The syntax quickly breaks down in to a mess of nested some types and, crucially, nested angle brackets. Remember "angle bracket blindness"? Meanwhile, if we have the ability to constrain named associated types, we can avoid a lot of that:

func test(_: some Collection<.Element = Int>) // The most basic
func test(_: some Collection<.Element: Collection, .Element.Element = Int>) // No nesting. No repeat 'some's.
func test(_: some Collection<.Element: Collection, .Element.Element: Hashable>) // And it scales.

Now, this is still a complex generic signature - a collection of collections of hashable elements - but I think the second version is easier to read because I don't need to track the hierarchy in my mind to know how deep I am in the signature; there is no nesting. And the noise of all the some keywords is greatly reduced.

And if this syntax was extended to more than one associated type, I think the parameter labels become even more important. This is an example adapted from Doug's recent proposal:

func test(_: some DictionaryProtocol<some Hashable & Codable, Pair<some Codable, some Codable>>

// vs

func test(_: some DictionaryProtocol<.Key: Hashable & Codable, .Value = Pair<some Codable, some Codable>>
                                     ^^^^^                     ^^^^^^^^

I think separating the Key and Value types here adds a lot of value. It is just much clearer at the point of use, like Swift function calls are. It just looks like Swift. It just fits, I think.

No, it is not the shortest, tersest possible syntax - but Swift just isn't that language. We don't optimise for brevity over clarity; we do the opposite. At least, that's how I've always understood the language.

And I think in all of the cases I've shown, those labels do actually add value. Let's not dismiss them out of hand.

Argument 3: Not a big improvement

• This more verbose syntax is not as clear of an improvement over the existing syntax today, because most of the where clause is still explicitly written. This may also encourage users to specify most or all generic constraints in angle brackets at the front of a generic signature instead of in the where clause, which goes against SE-0081.

Because this is already so long, I'll refer to a previous post on this issue.

In short: there is still great value, because we bring the constraints much closer to the thing they apply to. Currently, generic signatures are chopped up with pieces at the start, middle, and end of the function signature. Consolidating them has value.

As for SE-0081? This proposal also goes against SE-0081! It's been 6 years since that proposal was accepted, and we can certainly use that experience to opt for a different direction. I don't buy the idea that we should be constrained by SE-0081.

Idea for how to proceed

IMO, we should proceed by implementing the syntax with named constraints. As we've seen, it has a lot of benefits, it is clear, and it is scalable.

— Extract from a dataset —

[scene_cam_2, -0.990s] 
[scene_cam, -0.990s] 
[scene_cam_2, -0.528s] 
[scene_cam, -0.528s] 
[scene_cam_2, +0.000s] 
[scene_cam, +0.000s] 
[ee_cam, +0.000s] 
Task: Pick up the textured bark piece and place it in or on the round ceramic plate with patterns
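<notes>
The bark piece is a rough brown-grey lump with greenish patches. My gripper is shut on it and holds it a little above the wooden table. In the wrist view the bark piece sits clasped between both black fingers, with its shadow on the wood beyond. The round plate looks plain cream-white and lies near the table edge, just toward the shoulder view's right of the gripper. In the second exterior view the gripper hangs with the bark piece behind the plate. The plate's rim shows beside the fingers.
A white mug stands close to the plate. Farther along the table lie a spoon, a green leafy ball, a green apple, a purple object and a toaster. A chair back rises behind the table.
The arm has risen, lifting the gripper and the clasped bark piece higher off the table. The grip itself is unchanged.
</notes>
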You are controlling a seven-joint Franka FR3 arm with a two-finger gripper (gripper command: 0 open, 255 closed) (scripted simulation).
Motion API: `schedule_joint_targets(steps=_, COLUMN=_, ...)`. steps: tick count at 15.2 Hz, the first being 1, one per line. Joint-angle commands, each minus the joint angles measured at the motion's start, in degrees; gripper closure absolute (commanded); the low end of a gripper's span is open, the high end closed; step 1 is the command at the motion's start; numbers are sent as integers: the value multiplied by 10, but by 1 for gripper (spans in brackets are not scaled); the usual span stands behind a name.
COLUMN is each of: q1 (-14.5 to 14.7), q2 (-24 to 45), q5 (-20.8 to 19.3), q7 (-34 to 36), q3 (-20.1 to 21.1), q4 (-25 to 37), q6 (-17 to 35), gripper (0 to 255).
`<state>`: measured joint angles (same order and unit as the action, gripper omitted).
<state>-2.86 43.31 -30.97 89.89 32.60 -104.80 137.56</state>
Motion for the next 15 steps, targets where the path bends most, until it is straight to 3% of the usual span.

We can then, as a future extension, discuss allowing unnamed parameters in to that list. The way I see it, it would be like a proposal to omit function labels if the function has one parameter:

// This is the analogy:
func doSomething(with: Int) { ... }
doSomething(42)
            ^^ - removes the 'with'

func doSomething(with: some Collection<.Element == Int>)
func doSomething(with: some Collection<Int>)
                                       ^^^ - removes the '.Element =='

Personally, at this stage, I don't think I would be in favour of that, but I think it is a separate discussion we should have, with costs and benefits that we can evaluate separately.